Having Problems with Meyers Lemon Trees

First a little background. These are two Meyer Lemons (Improved) that I have been growing for maybe 20 years. They are currently in a greenhouse, but spent the early years in small pots inside the main house. They were recently in black plastic 18” diam pots and they started doing poorly a year or so ago. Symptoms are heavy leaf drop, leaves yellowing between green veins before they drop. I attributed the problems to being root bound (had not xplanted them in a few years). So I transplanted them and a few other GH citrus a couple of months ago. I used my own mixed 5-1-1 soil mix. The other citrus, also in this mix, are doing well, so I won’t think it is the soil mix causing the problem.
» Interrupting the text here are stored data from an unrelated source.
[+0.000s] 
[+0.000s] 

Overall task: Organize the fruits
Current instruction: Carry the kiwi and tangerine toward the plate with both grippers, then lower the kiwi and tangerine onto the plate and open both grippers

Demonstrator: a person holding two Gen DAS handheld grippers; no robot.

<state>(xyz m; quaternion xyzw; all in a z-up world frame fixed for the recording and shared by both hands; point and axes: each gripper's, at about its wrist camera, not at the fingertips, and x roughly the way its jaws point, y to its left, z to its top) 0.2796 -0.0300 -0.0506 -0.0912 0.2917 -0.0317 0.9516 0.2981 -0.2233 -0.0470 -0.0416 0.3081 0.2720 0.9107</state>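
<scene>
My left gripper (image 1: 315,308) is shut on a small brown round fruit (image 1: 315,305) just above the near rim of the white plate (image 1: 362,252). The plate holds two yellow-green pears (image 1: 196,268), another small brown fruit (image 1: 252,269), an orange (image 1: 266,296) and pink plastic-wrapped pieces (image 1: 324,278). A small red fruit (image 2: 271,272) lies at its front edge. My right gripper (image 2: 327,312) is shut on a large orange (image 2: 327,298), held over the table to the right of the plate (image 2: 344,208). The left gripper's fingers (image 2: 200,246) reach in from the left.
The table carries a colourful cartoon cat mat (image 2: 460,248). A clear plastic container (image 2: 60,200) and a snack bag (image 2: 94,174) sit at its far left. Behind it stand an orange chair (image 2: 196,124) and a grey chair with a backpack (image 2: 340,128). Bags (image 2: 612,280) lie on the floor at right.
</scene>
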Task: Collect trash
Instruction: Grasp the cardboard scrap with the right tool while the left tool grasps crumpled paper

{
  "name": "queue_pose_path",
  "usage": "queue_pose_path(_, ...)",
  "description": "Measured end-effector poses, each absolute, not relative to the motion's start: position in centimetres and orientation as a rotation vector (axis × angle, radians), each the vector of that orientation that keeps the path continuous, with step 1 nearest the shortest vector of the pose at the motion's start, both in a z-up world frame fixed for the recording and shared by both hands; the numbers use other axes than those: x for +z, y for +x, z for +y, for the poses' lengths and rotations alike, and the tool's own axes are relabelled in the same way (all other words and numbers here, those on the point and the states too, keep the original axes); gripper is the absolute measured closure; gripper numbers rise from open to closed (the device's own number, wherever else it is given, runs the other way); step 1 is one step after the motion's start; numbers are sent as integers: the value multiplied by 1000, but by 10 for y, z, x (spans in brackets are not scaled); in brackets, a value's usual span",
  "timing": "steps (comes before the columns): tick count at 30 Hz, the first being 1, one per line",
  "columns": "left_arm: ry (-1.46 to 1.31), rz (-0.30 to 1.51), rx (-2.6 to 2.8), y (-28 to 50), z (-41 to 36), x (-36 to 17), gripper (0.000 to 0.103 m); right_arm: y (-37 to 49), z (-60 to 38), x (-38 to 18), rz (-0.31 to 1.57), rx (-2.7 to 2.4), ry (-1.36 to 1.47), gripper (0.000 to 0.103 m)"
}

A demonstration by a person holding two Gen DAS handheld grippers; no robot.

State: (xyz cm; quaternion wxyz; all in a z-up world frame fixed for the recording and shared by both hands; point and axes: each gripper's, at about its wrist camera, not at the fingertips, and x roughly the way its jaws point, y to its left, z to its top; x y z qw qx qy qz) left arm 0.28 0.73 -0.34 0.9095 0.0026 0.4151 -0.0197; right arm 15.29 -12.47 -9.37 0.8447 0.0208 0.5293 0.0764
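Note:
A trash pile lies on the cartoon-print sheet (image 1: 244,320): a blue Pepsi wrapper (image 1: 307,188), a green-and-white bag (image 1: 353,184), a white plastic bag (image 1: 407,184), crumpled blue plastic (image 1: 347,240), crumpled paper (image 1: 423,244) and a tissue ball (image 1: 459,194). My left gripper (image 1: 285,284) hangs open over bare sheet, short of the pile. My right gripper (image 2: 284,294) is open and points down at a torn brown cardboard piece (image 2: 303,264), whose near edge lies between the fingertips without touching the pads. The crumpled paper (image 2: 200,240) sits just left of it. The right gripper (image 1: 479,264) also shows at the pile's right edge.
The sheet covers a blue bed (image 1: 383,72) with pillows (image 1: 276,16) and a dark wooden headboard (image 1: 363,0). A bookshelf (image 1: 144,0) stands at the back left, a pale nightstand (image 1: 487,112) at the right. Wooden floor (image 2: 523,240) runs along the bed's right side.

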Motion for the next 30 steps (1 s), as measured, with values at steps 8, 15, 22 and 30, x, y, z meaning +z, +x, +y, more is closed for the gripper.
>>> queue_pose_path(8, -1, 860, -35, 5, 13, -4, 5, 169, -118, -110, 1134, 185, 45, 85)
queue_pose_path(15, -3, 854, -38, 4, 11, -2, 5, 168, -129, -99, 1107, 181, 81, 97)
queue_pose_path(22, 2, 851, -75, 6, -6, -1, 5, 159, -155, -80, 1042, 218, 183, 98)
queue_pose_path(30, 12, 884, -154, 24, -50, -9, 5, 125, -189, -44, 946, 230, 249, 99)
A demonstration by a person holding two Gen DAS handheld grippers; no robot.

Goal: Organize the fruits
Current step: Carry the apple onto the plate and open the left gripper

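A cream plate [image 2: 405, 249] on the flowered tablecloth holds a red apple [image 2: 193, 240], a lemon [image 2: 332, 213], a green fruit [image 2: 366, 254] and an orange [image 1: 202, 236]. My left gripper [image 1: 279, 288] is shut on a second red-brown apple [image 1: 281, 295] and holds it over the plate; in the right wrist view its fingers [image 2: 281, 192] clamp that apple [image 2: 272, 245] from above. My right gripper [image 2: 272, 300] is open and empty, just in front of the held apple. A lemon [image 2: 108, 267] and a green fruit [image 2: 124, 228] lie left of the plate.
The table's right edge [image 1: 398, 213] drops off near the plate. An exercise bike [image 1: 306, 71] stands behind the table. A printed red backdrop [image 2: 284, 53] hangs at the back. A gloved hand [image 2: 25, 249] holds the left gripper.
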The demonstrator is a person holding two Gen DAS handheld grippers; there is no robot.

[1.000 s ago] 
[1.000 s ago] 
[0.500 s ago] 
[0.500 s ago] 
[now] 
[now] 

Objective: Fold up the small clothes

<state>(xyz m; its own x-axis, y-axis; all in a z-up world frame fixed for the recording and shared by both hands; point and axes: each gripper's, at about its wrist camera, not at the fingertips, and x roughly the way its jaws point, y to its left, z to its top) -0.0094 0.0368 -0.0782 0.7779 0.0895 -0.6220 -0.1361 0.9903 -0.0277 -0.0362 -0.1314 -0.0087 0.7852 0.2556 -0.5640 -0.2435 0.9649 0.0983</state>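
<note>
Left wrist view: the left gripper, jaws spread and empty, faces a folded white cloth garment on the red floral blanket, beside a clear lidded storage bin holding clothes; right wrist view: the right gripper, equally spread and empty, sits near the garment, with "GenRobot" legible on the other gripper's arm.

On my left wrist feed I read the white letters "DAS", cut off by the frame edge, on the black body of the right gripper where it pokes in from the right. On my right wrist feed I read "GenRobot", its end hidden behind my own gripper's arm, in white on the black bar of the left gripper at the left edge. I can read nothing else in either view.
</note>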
I realize that yellowing between green veins can be a symptom of lack of available moisture, either from insufficient watering and/or roots failing to absorb the water (root rot, etc). So I got a moisture meter, and test the soil prior to watering; I try to let it get to dry on the meter before each watering.

What I have seen after the xplanting is the lemons have been sending out A LOT of flower buds, but no leaf/stem shoots. And the yellowing/dropping leaves continues. The other xplanted citrus are sending out both flower buds (in more reasonable numbers) as well as sending out new leaf/stem shoots which are doing fine.

I am at a loss as to what is wrong with these lemons. Do Meyer Lemons flower for a few weeks before they send out new leaves? Might I still have the water all wrong? What can cause a Meyers Lemon to make a bunch of flowers but no leaves? Something else going on here?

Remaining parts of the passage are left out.